Of course any justified program of accommodations will be abused by enterprising grifters or even by well-meaning but deluded administrators. One instance was the Postal Service. I can't vouch for what goes on now, but in my day, employment eligibility was determined by a rigorous test of relevant skills such as recognizing and remembering addresses. The test was scored from 0-100. If you were a veteran, you got 10 free points. If you were disabled, you also got 10 free points. So, if you were a disabled veteran, you got 20 free points on a hundred point test. That worked fine until some administrator decided, quite reasonably he no doubt thought, that mental health problems counted as a disability. Unfortunately that led to the situation where, if you were a psychopath trained in the use of weapons of war, you got 20 free points on your objective 100 point eligibility test. For a while that led to the common term of “going postal” although most folks had no idea why there seemed to be a lot of shootings by postal workers.

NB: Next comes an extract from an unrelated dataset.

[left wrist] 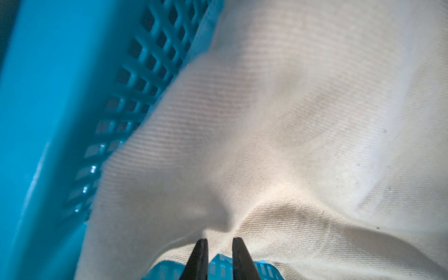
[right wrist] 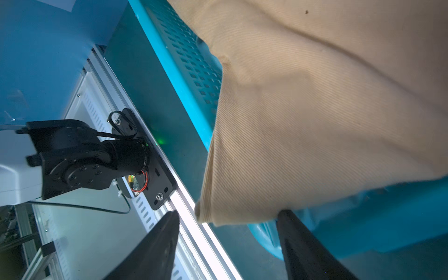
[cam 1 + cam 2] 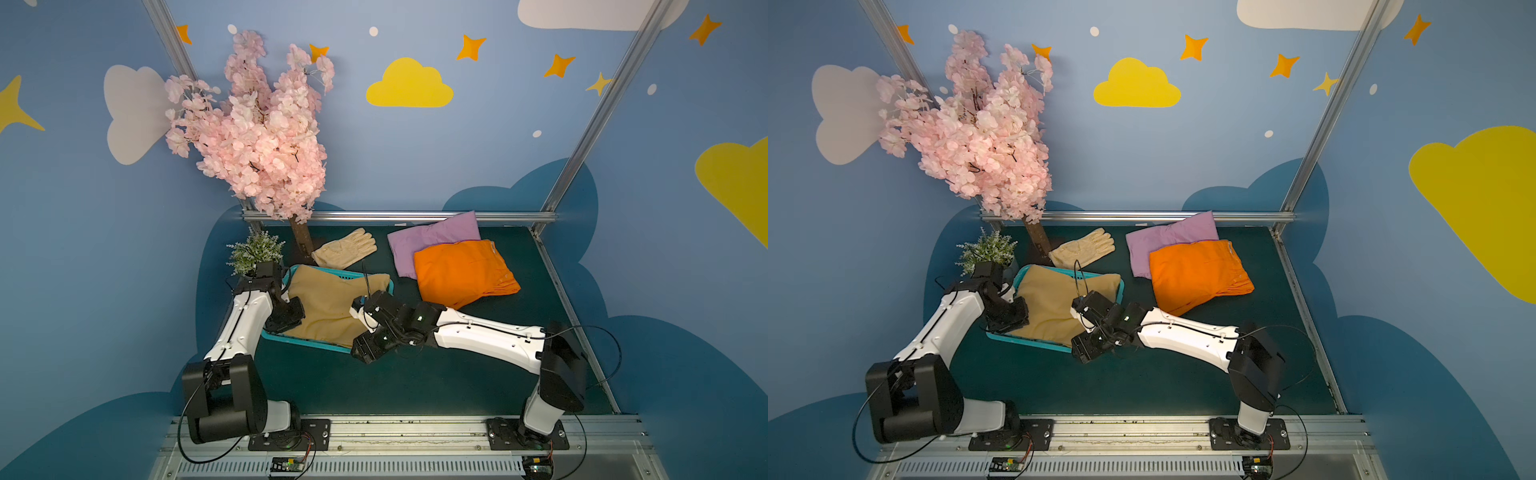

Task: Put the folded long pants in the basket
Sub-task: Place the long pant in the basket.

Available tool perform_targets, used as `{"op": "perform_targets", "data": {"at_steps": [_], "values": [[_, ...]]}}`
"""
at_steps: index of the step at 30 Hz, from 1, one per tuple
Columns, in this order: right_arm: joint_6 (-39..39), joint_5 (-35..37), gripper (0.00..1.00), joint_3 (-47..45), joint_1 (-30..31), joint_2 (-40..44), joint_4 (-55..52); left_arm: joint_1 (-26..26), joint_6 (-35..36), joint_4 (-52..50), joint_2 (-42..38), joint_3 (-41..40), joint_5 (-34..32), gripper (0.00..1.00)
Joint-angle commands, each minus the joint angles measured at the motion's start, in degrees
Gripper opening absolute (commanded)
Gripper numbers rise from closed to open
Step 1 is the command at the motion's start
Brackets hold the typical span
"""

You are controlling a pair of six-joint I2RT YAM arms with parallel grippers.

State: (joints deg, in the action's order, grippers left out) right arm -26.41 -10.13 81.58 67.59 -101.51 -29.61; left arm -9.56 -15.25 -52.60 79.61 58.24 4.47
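The tan long pants lie rumpled in the teal basket, with one edge draped over its right rim. At the basket's left near corner, my left gripper is shut on a pinch of the tan cloth. The grid wall shows beside it. My right gripper stands open at the near right corner. A hanging corner of the tan pants sits between its spread fingers, over the rim. The orange long pants lie partly on the lilac long pants at the back right.
A cream glove lies behind the basket. A pink blossom tree and a small potted plant stand at the back left, close to the left arm. Metal rails edge the dark green mat.
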Motion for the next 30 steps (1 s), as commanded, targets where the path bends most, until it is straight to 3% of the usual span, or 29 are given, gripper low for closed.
{"op": "perform_targets", "data": {"at_steps": [1, 4, 7, 10, 12, 15, 25, 30], "values": [[3.24, 2.66, 0.68, 3.76, 0.93, -3.23, -3.58, 0.15, 0.13, -0.49, 0.32, -0.33, -0.15, 0.23], [3.89, 3.95, 0.63, 7.17, 1.38, -6.11, -6.17, 0.16, 0.13, -0.49, 0.24, -0.41, -0.25, 0.23], [3.83, 4.67, 0.48, 8.51, 1.46, -7.12, -6.96, 0.24, 0.08, -0.49, 0.16, -0.49, -0.42, 0.23], [3.83, 5.68, 0.22, 8.08, 1.4, -6.51, -7.08, 0.17, 0.07, -0.48, 0.19, -0.58, -0.62, 0.23], [4.06, 6.33, 0.11, 7.88, 1.36, -5.68, -8.21, 0.27, 0.05, -0.46, 0.3, -0.6, -0.79, 0.23], [5.19, 6.31, 0.0, 6.7, 1.32, -3.54, -9.3, 0.23, 0.05, -0.57, 0.29, -0.63, -0.99, 0.23], [9.88, 7.52, 0.0, 4.72, 0.9, 1.77, -19.4, 0.21, 0.03, -1.0, 0.03, -0.24, -2.17, 0.23], [9.93, 7.8, 0.08, 4.16, 1.01, -0.6, -20.85, 0.21, -0.05, -1.32, -1.59, 0.21, 3.59, 0.24]]}}
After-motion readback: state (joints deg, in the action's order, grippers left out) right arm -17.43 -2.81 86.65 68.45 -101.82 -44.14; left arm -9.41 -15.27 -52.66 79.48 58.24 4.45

As this article so ably points out, there are many disabilities which aren't visible. Things like hearing loss, PTSD, and anxiety can be debilitating. Think back about COVID and the required masking. Like Holly, I have significant hearing loss which requires hearing aids. But hearing aids don't help when you're trying to understand someone who's mumbling through a mask. Much of my ability to understand comes from reading lips. Explaining that to the cashier is difficult, especially when you're backing up the checkout line. Some of the big box stores seemed to only have obnoxious assholes running the registers.
If I could modify the ADA, I would require compassion as an accommodation from the companies. Treat customers like you would want to be treated if you were in that situation. It is amazing just how far kindness goes in rectifying a bad situation.